After some testing, looks like the stride of the memory accesses causes the time spent in each access to change. If the stride is 1 (i.e., accessing each machine-word-size member of an array) then each access takes 11 clock cycles. If the stride is 2, 13 cycles. At stride 10 and 20, 20 cycles. And my structs have stride 18...
And it is not really dependent on the array-member-size; just using a for(uint8_t i=0;..;i+=2) causes those 13 cycles too. So it really depends on the stride.
I know that memory access patterns can be a problem when there is a cache involved. But that has nothing to do here: the AVR I am using has no cache, and anyway the code is behaving predictably, with no memory access stalls. In fact the clock cycles needed for an access can be predicted by just inspecting the assembler; the code with longer strides simply do have more instructions and a longer jump implementing the loop. So, it's "just" the compiler's "fault".
I have tried using for, while, do while with predecrement (as recommended by the AVR docs)… nothing really changes. Looking at the assembler, the extra cycles are used in (strange) math involving the Z pointer, so it is related to calculating the memory addresses. I would have expected that having a fixed stride would make all the similar cases, well, similar.
(why I say "strange" math? because the thing is swapping nibbles in the registers which make up the Z pointer… WTF? having read recently about magic numbers used by compilers to avoid some expensive math operations, I am not feeling inclined to investigate right now what exactly is going on. It guess it HAS to be something smart, and it's not really like I can control it anyway... I'm using -O3, by the way)
So, the solution to the slowness problem will be using bit-addressable GPIO registers for bit flags (feels like overkill…) or using parallel arrays of word-sized-members to store the flags (ugly).
Maybe I am still too used to big, well organized structures and should get less fancy for embedded C? :P
But all of this only makes me think that I want to fix (?) the compiler instead. Would be really interesting to see what is the root problem that the compiler is trying to solve (maybe even solving?), and how other compilers (or even better, a JITC) would deal with it…
5 years later, I wonder if a couple of things would have helped control or reduce the number of cycles per access. I should have studied better the generated assembler - but that wasn't interesting nor fruitful at the moment.
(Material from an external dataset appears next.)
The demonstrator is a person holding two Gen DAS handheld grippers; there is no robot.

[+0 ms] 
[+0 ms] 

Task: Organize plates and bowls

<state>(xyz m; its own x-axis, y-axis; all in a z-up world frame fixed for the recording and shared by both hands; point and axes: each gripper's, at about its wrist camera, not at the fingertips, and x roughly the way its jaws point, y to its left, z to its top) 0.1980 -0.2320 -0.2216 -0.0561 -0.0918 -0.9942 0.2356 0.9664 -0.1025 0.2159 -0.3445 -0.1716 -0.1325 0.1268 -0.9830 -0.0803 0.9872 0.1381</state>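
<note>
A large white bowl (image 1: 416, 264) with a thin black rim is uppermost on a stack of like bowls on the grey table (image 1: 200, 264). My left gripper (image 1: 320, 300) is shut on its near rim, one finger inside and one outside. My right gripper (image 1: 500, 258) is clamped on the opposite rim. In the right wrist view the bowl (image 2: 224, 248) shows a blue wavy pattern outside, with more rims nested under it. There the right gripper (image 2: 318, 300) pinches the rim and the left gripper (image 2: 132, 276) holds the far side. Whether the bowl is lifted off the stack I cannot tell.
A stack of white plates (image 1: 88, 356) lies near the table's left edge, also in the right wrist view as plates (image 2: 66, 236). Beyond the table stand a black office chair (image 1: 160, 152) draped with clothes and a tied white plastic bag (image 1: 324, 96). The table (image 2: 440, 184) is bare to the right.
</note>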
ReplyDeleteThe loop counter being unsigned implies that the counter can overflow / wrap around without ill effect. That means that the generated code has to take care of the possibility... unless the compiler can directly rely on the hardware doing the right thing. So, I wonder whether changing the type of the counter to signed would have made the compiler not care about the possible overflow (because that would be Undefined Behavior), and so would simplify the generated assembler.
Otherwise, making explicit the range available to the loop counter in some way (in the for, or with some assert?) maybe would have also convinced the compiler to generate simpler assembler...